Fitch Upgrades BMPS OBG to 'BBB' on Switch to Conditional Pass-Through
The rating actions follow the restructuring of the OBG to a conditional pass-through (CPT) from a soft bullet liability structure on14 July 2015. BMPS carried out the amendments having obtained the consent by 97.53% of the covered bond holders participant to the extraordinary meeting on 25 June 2015. Fitch originally placed the OBG on RWP upon BMPS's solicitation of consent to approve the restructuring to CPT (see 'Fitch Puts BMPS OBG on RWP on Proposed Restructure to Conditional Pass-Through' dated 08 June 2015 at www.fitchratings.com)
KEY RATING DRIVERS
The 'BBB' rating is based on BMPS's Long-term Issuer Default Rating (IDR) of 'B-', an unchanged IDR uplift of 1, a revised Discontinuity Cap (D-Cap) of 3 (Moderate High) from 2 (High) and the 77.5% asset percentage (AP) the issuer publicly commits to, which provides more protection than the revised 90% breakeven AP for the 'BBB' rating. The Stable Outlook on the OBG mirrors that on BMPS's IDR.
The D-Cap of 3 reflects Fitch's moderate high risk assessment related to the systemic alternative management component. This now constitutes the "weak link" among the discontinuity risk components analysed by Fitch. The agency believes that the removal of certain guarantee enforcement events and a longer five-month test grace period result in a strong reliance on the issuer's ability to service payments due on the OBG and could pose risks on a timely enforcement of the cover pool as a source of payments.
Fitch has revised to minimal discontinuity from high the discontinuity risk assessment related to the liquidity gap and systemic risk component, which previously constituted the weak link for this programme's D-Cap. This change recognises that the restructuring removes the need to refinance assets in order to meet timely payments on covered bonds, should the recourse switch to the cover pool. The other D-Cap components, namely asset segregation (moderate), cover pool-specific alternative management (moderate) and privileged derivatives (low), remain unchanged.
The greatest contributor to the 90% 'BBB' breakeven AP (equivalent to an overcollateralisation (OC) of 11.1%) is the cash flow valuation component of 10.6%. It reflects the cost of carry arising from the defaulted loans' recovery lag of 26 quarters that Fitch assumes on the portfolio in an increasing interest rate scenario, which is the most stressful for this programme.

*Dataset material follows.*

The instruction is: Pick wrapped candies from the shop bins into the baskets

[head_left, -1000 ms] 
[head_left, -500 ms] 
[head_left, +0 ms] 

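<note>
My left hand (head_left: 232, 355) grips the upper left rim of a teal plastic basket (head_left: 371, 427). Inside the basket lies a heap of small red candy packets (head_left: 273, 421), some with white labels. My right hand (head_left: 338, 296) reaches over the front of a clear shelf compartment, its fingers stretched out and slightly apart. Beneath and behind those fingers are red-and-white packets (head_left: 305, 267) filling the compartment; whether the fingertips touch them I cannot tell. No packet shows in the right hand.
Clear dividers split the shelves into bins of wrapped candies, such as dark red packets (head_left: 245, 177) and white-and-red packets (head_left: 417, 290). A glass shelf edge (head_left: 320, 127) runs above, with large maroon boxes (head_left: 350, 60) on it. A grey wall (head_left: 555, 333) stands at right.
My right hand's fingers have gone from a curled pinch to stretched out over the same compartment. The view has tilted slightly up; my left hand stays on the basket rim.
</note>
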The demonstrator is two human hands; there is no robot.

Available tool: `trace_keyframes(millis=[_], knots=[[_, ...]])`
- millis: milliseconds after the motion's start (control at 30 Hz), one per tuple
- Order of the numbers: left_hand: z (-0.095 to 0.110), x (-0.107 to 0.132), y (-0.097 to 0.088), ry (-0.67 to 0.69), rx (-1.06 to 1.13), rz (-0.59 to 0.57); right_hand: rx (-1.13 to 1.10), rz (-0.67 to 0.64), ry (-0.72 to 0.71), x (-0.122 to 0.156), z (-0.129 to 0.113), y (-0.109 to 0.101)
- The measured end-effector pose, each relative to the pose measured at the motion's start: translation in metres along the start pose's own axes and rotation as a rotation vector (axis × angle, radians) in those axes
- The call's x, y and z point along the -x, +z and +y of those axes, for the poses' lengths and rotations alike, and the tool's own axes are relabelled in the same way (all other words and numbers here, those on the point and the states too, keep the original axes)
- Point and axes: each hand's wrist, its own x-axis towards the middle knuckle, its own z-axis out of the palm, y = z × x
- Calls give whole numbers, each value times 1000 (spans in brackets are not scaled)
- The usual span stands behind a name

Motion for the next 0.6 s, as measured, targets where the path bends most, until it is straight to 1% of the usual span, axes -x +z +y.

In addition, it is driven by the presence of capped floating rate loans (almost 59% of the cover pool), which increase interest rate mismatches in the programme. In its cash flow analysis, Fitch models these loans as fixed rate at the weighted average cap rate. Around 87% of the fixed rate liabilities are hedged into floating rate via liability swaps between the guarantor and Societe Generale (A/Stable/F1), UBS Limited (A/Stable/F1) and The Royal Bank of Scotland PLC (BBB+/Stable/F2).
The credit loss component of the 'BBB' breakeven OC represents 5.4%.
The asset disposal loss component is zero and reflects the absence of a forced asset sale given the CPT feature of the programme.
The 77.5% AP that the issuer publicly commits to in its payment report (June 2015) is adequate to make timely payments in a 'BB' stress scenario, which is the tested rating on a probability of default basis, and allows achieving recoveries given default on the covered bonds of at least 91% in a 'BBB' scenario.
RATING SENSITIVITIES
The 'BBB' rating would be vulnerable to downgrade if any of the following occurs: (i) the Issuer Default Rating (IDR) of Banca Monte dei Paschi di Siena SpA is downgraded by one or more notches to 'CCC' or below; or (ii) the number of notches represented by the IDR uplift and the Discontinuity Cap is reduced to 3; or (iii) the asset percentage (AP) that Fitch considers in its analysis increases above Fitch's 'BBB' breakeven level of 90%.
The Fitch breakeven AP for the covered bond rating will be affected, amongst others, by the profile of the cover assets relative to outstanding covered bonds, which can change over time, even in the absence of new issuance. Therefore the breakeven AP to maintain the covered bond rating cannot be assumed to remain stable over time.